The history of books begins with the invention of writing and printing. The history of printing dates back to ancient Persia and Mesopotamia when cylinder seals were used to certify clay documents which is linked to cuneiform writing on clay tablets.
The invention of wood block printing in China c.200CE and later moveable type in 11th century spread book production in East Asia. This type of printing was generally limited to Asia with occasional reports brought back to Europe by missionaries and traders which seem to have influenced development of printing technology in Europe.
Paper was invented in China c.1st century AD with the use of bamboo, bone, silk, wood and shells before this. The oldest extant printed book is the Diamond Sutra dating to 868AD and the Tang Dynasty. Bi Sheng invented the process of moveable type printing (1041-1048AD), so text could be copied by using formed character types – the earliest were made from clay or ceramic. This is the method improved on by Johannes Gutenberg in 15th century.
In Ancient Egypt papyrus was used for writing possibly as early as the First Dynasty – but first evidence is from the Fifth Dynasty (c.2400BC) and the account books of King Neferirkare Kakai. The stem of a redd (calamus) was sharpened to a point and used for writing. So the earliest history of books predates what would conventionally be called books today it began with tablets, scrolls and sheets of papyrus described above.
In Mesoamerica information was recorded on long strips of paper, agave fibres or animal hides then folded and protected by wooden covers. These were thought to have been in existence between 3rd century and 8th century CE (Classical Period).
Romans used wooden wax-coated tales or pugillares they could write on/erase using a stylus.
Papyrus was replaced by parchment with production beginning c.3rd century BC. Legend suggest invented by King of Pergamon – Eumenes II – comes from name ‘pergamineum’ became parchment.

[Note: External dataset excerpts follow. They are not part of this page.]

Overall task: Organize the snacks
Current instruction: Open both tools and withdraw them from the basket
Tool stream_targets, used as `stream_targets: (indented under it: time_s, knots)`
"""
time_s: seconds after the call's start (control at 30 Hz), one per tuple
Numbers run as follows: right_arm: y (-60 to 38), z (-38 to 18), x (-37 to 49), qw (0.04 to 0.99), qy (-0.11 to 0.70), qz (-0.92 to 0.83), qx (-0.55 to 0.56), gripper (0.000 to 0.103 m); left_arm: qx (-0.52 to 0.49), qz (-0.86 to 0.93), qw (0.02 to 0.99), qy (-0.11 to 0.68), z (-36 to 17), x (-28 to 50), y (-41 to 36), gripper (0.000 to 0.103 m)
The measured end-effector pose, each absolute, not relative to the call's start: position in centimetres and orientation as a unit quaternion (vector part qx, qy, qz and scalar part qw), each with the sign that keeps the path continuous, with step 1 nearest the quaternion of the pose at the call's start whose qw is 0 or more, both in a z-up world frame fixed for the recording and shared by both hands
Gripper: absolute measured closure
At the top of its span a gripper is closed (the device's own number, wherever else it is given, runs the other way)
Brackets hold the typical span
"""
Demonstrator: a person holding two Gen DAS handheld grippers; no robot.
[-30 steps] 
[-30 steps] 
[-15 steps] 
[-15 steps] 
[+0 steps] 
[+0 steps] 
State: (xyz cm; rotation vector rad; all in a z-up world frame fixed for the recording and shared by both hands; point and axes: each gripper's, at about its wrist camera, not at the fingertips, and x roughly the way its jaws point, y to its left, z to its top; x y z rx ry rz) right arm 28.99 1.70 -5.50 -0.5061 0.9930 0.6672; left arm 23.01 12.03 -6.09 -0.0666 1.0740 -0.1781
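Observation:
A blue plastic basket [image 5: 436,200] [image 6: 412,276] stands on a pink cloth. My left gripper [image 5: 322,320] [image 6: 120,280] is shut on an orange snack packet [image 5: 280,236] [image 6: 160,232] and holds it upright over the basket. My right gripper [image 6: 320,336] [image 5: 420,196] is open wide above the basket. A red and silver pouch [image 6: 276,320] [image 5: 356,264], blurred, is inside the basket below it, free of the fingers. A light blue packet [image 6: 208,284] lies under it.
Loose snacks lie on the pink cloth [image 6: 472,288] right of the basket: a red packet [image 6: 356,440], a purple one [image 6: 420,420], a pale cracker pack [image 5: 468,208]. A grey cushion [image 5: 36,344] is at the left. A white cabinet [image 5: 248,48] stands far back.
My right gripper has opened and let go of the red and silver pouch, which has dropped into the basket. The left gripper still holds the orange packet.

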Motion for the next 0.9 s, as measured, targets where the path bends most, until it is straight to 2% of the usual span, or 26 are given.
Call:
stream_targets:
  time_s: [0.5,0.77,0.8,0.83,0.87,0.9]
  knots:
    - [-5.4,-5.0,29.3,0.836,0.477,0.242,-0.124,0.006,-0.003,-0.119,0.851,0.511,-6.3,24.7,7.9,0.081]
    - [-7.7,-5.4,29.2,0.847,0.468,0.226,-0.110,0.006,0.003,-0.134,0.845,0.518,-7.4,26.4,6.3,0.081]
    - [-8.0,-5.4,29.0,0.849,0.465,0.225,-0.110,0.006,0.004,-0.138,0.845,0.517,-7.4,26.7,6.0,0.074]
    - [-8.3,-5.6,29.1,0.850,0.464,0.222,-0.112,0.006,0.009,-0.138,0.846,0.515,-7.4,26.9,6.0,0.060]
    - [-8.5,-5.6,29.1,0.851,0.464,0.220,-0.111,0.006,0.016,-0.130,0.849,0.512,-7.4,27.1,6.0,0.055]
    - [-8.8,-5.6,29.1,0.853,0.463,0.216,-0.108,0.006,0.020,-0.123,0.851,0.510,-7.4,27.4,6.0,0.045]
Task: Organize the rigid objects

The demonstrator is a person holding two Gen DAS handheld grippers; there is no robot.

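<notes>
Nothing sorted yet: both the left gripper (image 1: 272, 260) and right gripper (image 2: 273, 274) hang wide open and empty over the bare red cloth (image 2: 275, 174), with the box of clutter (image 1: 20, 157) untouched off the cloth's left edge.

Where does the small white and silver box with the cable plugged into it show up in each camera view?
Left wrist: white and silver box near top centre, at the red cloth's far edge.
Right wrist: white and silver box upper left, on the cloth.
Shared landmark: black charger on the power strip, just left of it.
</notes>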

From a political and religious viewpoint books were censored early on cultural conflict led to mass destruction of books e.g. 303 Emperor Diocletian had Christian texts burnt. Censorship unfortunately continues today. Other form is books reserved for the elite – book was not a medium for expressing liberty.
The spread of books and attention of cataloguing and conservation as well as literary criticism developed during Hellenstic Period with the creation of large libraries responsing to the desire for knowledge exemplified by Aristotle. (The library of Alexandria).
Paper as a writing medium only become widespread during the 3rd century traditionally traced back to the Chinese during the Han Dynasty when official Cai Lun created a sheet of paper using mulberry and other bast fibres along with hemp waste, old rags and fishnets. An important development was the mechanisation of paper manufacturing by medieval papermakers.
The printing press brings the book into the Industrial Age. The cost of each individual book was lowered drastically meaning the distribution increased but the majority of books at this point were still in Latin.
The book in codex form and printed on paper as today date from the 15th century.
During the Enlightenment in the 18th century more and more books were printed resulting in an early form of information overload.
Steam printing press invented c.1820 and new paper mills caused book prices to drop. Increased readership among the general population not just the elite/wealthy. Several bibliographic features like the positioning and formulation of titles and subtitles were affected by this new production method.
The first typewriters were made in the 19th century and became common in offices from 1880s until the computer became commonpalce in the late 20th century. Desktop publishing is common and has been since 1990s and the invention of the internet and digital media further reduced futher production and distribution costs.
There were feats that these technological advances would lead to the death of traditional printed books. This had proven unfounded and books have proven resilient with sales in recent years taking an upturn,
Electronic or eBooks had limited success at the start, but in recent years populariy has exploded with many physical and digital e-readers. Since the Amazon Kindle was released in 2007 the format has increased due to the ease of accessibility and cost.
Audiobooks or spoken books as they were first called were created in 1930s to provide blind and visually impaired people access. In 1935 Royal National Institute for the Blind (RNIB) was first to deliver talking books to blind on vinyl records.(British based?) They changed medium in 1960s from vinyl to cassette tapes, and in 1980s to CDs. Audiobooks became industry standard term in 1995. The internet enabled greater accessibility and portability. Audible website is a prime example of this with thousands of books and podcasts available on the site.